# Task item:
All of the data below must be reproduced word for word, but without its images.

# Data extracts:

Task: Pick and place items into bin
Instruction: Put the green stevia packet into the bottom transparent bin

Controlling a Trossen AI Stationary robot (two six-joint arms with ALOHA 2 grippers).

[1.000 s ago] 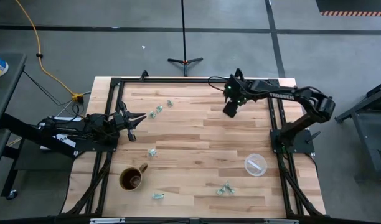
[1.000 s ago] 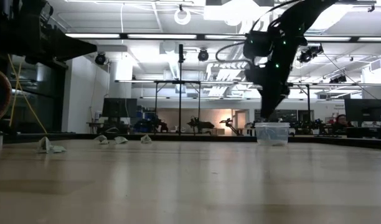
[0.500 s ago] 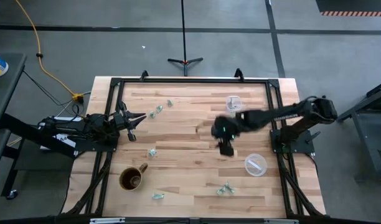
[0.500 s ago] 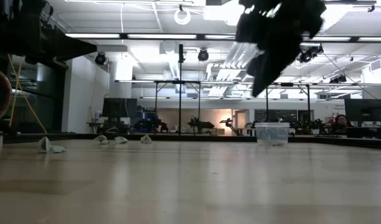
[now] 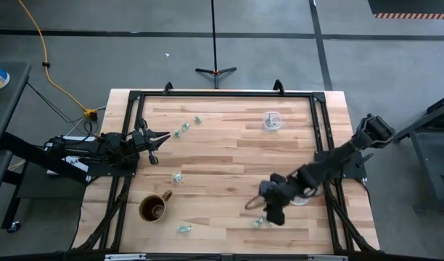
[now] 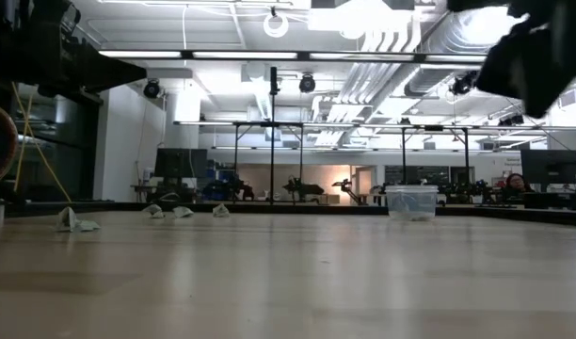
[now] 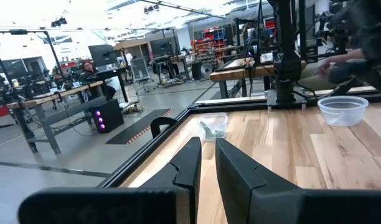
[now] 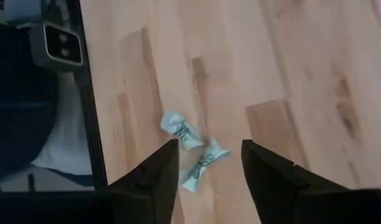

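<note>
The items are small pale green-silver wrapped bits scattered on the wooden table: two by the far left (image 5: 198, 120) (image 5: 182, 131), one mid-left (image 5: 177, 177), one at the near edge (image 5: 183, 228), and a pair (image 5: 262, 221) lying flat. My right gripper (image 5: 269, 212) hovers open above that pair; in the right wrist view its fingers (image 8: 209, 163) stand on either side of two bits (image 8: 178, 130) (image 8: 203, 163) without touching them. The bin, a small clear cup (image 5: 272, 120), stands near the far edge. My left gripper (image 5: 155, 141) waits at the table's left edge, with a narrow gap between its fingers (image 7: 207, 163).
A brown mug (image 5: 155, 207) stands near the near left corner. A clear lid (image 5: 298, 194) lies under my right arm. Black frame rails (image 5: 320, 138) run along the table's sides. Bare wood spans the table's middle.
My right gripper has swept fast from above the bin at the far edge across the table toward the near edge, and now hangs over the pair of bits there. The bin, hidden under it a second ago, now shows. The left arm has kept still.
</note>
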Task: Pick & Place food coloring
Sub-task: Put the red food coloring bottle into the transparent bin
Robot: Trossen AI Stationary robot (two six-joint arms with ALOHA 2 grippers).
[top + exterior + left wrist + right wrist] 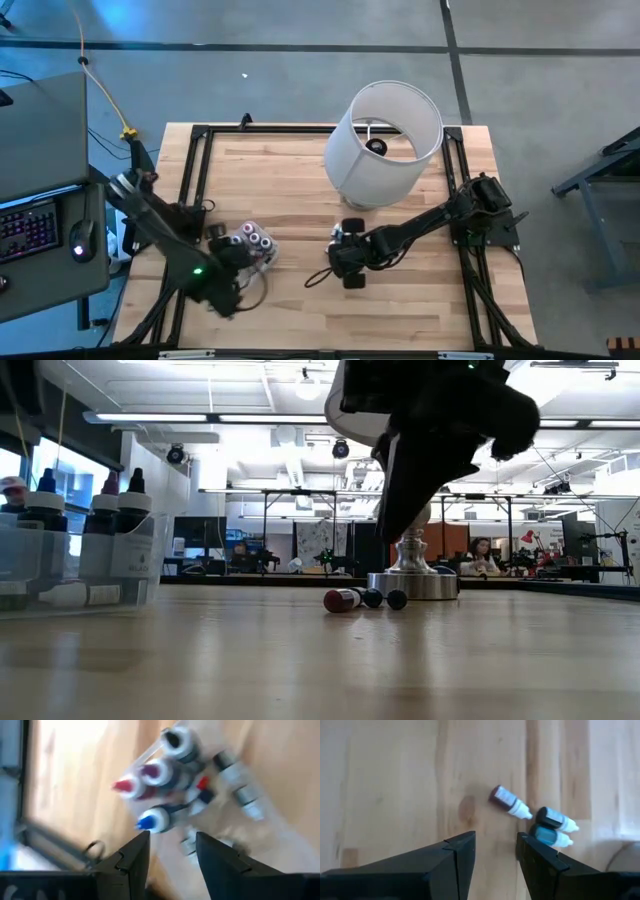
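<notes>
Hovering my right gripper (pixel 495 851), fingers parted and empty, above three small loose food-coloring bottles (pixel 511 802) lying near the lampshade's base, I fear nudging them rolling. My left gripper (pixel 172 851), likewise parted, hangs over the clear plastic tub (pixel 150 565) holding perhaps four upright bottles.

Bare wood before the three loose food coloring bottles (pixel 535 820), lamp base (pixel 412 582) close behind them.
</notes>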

# Answer section:
Task: Pick and place items into bin
Instruction: Put the green stevia packet into the bottom transparent bin

Controlling a Trossen AI Stationary robot (two six-joint arms with ALOHA 2 grippers).

[1.000 s ago] 
[1.000 s ago] 
[0.500 s ago] 
[0.500 s ago] 
[now] 
[now] 
[now] 
[now] 

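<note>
The items are small pale green-silver wrapped bits scattered on the wooden table: two by the far left (image 5: 198, 120) (image 5: 182, 131), one mid-left (image 5: 177, 177), one at the near edge (image 5: 183, 228), and a pair (image 5: 262, 221) lying flat. My right gripper (image 5: 269, 212) hovers open above that pair; in the right wrist view its fingers (image 8: 209, 163) stand on either side of two bits (image 8: 178, 130) (image 8: 203, 163) without touching them. The bin, a small clear cup (image 5: 272, 120), stands near the far edge. My left gripper (image 5: 155, 141) waits at the table's left edge, with a narrow gap between its fingers (image 7: 207, 163).
A brown mug (image 5: 155, 207) stands near the near left corner. A clear lid (image 5: 298, 194) lies under my right arm. Black frame rails (image 5: 320, 138) run along the table's sides. Bare wood spans the table's middle.
My right gripper has swept fast from above the bin at the far edge across the table toward the near edge, and now hangs over the pair of bits there. The bin, hidden under it a second ago, now shows. The left arm has kept still.
</note>
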Task: Pick & Place food coloring
Sub-task: Put the red food coloring bottle into the transparent bin
Robot: Trossen AI Stationary robot (two six-joint arms with ALOHA 2 grippers).
[top + exterior + left wrist + right wrist] 
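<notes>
Hovering my right gripper (pixel 495 851), fingers parted and empty, above three small loose food-coloring bottles (pixel 511 802) lying near the lampshade's base, I fear nudging them rolling. My left gripper (pixel 172 851), likewise parted, hangs over the clear plastic tub (pixel 150 565) holding perhaps four upright bottles.

Bare wood before the three loose food coloring bottles (pixel 535 820), lamp base (pixel 412 582) close behind them.
</notes>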

Above is the complete output.